But, as above, I expect I just don't understand the reasoning, which intrigues my curious personality. [ It is also possible I did understand at some point, but have forgotten! ]

Consider hoisting access above a loop: it's perfectly legal for the compiler to decide it's cheaper to write to a &mut once before the loop rather than many times inside. Does that mean that it's now UB before the loop if that was an illegal reference? Or can the compiler only hoist if it can globally prove that ref is valid, breaking many optimizations? (Also something that is rather nonsensical at the moment, as by definition all programs are assumed to be valid in the sense of either well formed or not well formed, never getting to UB - so you'd also need to introduce some other program validity state into the definition)

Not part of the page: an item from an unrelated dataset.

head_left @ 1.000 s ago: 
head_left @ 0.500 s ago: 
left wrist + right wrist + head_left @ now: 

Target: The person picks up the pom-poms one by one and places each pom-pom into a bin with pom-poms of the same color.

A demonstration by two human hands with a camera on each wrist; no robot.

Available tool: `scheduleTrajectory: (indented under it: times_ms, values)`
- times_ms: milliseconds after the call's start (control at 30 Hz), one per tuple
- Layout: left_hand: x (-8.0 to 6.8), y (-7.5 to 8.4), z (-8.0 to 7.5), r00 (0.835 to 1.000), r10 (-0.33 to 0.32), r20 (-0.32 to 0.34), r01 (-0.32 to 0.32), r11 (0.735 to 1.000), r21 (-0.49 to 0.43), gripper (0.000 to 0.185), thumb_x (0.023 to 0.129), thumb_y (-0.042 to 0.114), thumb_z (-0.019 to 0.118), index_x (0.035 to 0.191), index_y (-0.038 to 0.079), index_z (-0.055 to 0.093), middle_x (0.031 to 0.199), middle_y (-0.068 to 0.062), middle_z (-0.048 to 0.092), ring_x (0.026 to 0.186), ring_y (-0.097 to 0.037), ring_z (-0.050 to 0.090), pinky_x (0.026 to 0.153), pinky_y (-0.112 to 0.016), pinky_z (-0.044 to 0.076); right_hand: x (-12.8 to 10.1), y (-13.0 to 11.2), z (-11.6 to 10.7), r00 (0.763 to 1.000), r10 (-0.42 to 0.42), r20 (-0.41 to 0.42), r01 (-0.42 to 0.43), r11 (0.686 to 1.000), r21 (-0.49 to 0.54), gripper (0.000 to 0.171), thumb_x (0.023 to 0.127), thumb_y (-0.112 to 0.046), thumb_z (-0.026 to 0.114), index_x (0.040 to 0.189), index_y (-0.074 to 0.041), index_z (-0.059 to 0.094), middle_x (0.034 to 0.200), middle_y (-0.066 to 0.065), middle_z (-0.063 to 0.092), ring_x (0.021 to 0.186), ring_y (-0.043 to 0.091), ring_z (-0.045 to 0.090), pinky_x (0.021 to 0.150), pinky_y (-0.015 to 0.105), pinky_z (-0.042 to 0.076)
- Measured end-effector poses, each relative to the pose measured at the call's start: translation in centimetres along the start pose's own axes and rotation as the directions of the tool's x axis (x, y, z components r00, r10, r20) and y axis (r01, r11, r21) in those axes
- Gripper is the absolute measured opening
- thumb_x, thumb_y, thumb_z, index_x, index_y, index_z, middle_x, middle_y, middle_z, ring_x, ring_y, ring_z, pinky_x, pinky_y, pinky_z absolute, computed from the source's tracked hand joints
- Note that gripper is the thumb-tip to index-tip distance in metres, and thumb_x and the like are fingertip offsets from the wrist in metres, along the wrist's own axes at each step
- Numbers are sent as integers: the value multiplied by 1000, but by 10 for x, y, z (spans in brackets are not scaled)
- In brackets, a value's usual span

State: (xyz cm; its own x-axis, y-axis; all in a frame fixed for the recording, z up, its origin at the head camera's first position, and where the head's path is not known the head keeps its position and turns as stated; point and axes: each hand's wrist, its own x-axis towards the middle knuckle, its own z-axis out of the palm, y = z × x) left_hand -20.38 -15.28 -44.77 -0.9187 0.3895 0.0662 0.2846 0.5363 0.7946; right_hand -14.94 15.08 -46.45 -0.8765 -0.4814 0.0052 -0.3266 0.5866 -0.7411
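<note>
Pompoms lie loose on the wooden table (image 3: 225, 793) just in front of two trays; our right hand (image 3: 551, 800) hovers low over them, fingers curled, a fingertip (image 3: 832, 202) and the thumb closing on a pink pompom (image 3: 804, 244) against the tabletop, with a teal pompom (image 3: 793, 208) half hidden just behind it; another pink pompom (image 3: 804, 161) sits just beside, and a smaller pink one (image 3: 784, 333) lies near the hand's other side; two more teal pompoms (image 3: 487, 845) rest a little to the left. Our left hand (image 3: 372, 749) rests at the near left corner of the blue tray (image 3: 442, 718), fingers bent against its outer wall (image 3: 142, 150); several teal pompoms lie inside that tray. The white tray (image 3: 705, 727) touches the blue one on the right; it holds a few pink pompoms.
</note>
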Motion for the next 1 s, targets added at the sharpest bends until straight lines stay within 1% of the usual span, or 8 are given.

It's also fairly pointless: if you have a shared reference and want to make it a mutable reference then either:

  • That's how the library was written, and it may even depend on you not doing what you're trying to do for correctness: you have to fork/PR it and correctness is on your head, or
  • You're just trying to avoid paying for RefCell, and you're ok with using unsafe for performance: so use UnsafeCell, which is explicitly for the purpose of getting an exclusive reference from a shared reference (and flags this to the optimizer so it doesn't bork your program)
1 Like

Linguistically, perhaps malcompilation? (You can shorten it to Malcom!). But if the only criterion is that I don't like what the compiler's output does, most of my compiles would be malcompilations😅

Edit: sorry, you said "I am ok with", which would be a eucompilation, but that's less fun.

1 Like

That is the sort of caching assumption that the compiler is clearly entitled to make.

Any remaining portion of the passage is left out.